**Task item:** Each line below must be set down exactly; omit any image you find.
· · · · · · ·
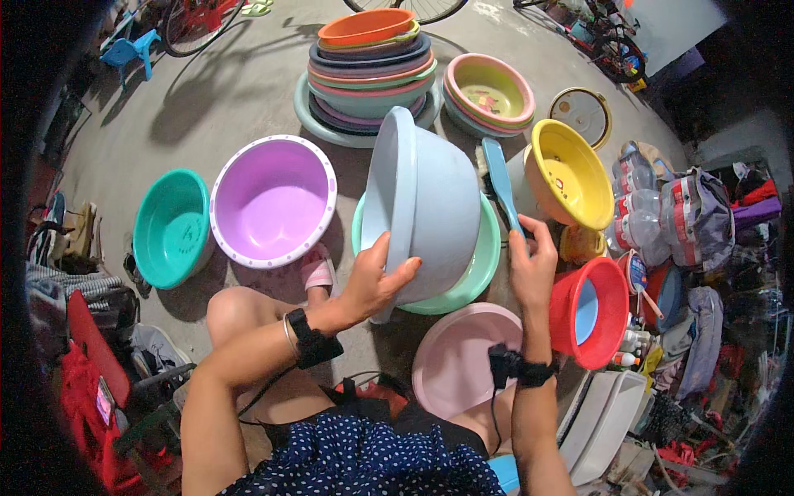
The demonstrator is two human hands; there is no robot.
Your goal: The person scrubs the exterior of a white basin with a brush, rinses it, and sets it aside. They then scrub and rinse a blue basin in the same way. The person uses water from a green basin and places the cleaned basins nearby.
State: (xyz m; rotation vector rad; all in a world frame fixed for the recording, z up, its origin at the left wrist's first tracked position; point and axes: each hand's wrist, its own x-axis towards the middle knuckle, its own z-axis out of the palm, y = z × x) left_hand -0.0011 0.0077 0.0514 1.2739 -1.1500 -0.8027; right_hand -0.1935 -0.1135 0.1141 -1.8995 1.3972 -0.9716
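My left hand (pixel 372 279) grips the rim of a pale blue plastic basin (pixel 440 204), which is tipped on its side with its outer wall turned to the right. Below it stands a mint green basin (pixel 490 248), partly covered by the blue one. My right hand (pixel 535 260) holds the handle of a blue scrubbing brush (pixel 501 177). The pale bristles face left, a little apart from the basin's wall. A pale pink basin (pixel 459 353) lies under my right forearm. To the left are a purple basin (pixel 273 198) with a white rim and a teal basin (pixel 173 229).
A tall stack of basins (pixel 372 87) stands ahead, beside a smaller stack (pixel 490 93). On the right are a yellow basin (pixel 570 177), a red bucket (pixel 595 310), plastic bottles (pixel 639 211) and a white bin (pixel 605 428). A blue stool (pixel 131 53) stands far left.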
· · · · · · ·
**Expected output:**
The demonstrator is two human hands; there is no robot.
Your goal: The person scrubs the exterior of a white basin with a brush, rinses it, and sets it aside. They then scrub and rinse a blue basin in the same way. The person uses water from a green basin and places the cleaned basins nearby.
State: (xyz m; rotation vector rad; all in a world frame fixed for the recording, z up, its origin at the left wrist's first tracked position; point and axes: each hand's wrist, its own x-axis towards the middle knuckle, its own z-axis out of the palm, y = z × x) left_hand -0.0011 0.0077 0.0514 1.2739 -1.1500 -0.8027; right_hand -0.1935 -0.1135 0.1141 -1.8995 1.3972 -0.9716
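My left hand (pixel 372 279) grips the rim of a pale blue plastic basin (pixel 440 204), which is tipped on its side with its outer wall turned to the right. Below it stands a mint green basin (pixel 490 248), partly covered by the blue one. My right hand (pixel 535 260) holds the handle of a blue scrubbing brush (pixel 501 177). The pale bristles face left, a little apart from the basin's wall. A pale pink basin (pixel 459 353) lies under my right forearm. To the left are a purple basin (pixel 273 198) with a white rim and a teal basin (pixel 173 229).
A tall stack of basins (pixel 372 87) stands ahead, beside a smaller stack (pixel 490 93). On the right are a yellow basin (pixel 570 177), a red bucket (pixel 595 310), plastic bottles (pixel 639 211) and a white bin (pixel 605 428). A blue stool (pixel 131 53) stands far left.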

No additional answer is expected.